*Task instructions:* Wherever a picture appears in the data below, omit it, and restate everything else word for word.

*Information provided:*
----------------
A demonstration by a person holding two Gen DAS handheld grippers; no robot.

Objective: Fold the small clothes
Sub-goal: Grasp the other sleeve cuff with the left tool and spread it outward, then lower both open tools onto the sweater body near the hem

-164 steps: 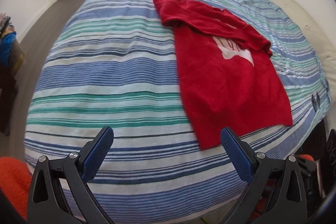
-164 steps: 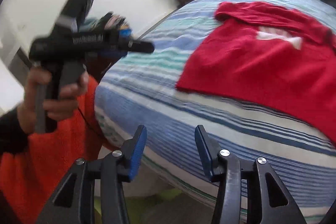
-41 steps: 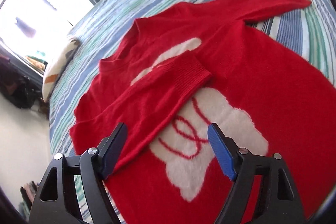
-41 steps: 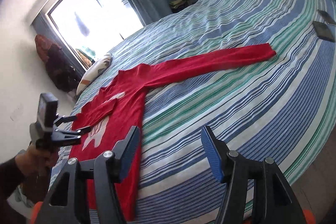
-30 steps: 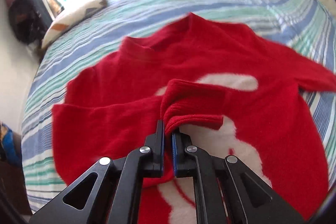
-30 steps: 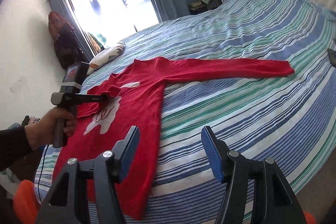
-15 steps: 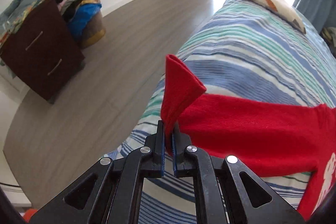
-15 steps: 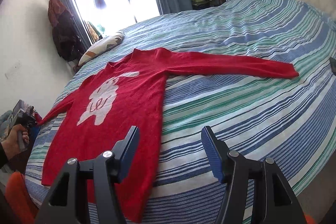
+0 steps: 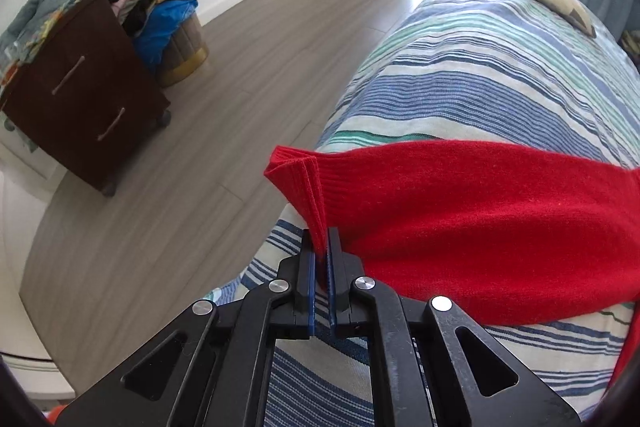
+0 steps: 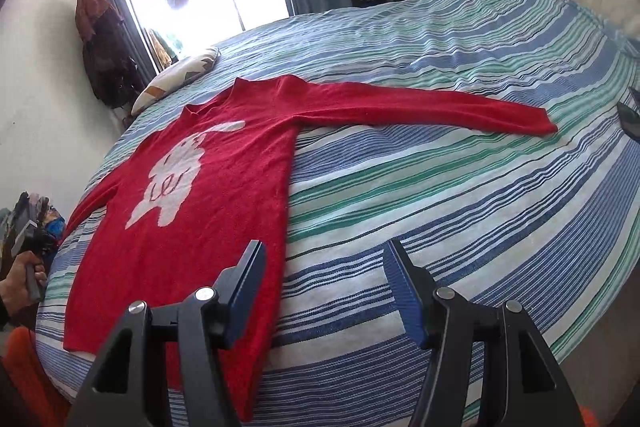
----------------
*Result of this task:*
A demonstration by a person holding two Gen DAS handheld grippers; no robot.

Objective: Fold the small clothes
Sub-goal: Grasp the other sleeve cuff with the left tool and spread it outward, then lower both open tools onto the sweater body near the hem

-164 steps: 
-164 steps: 
-41 steps: 
-41 steps: 
-30 steps: 
-30 steps: 
-15 steps: 
-15 steps: 
+0 steps: 
+0 steps: 

That covers the exercise completely.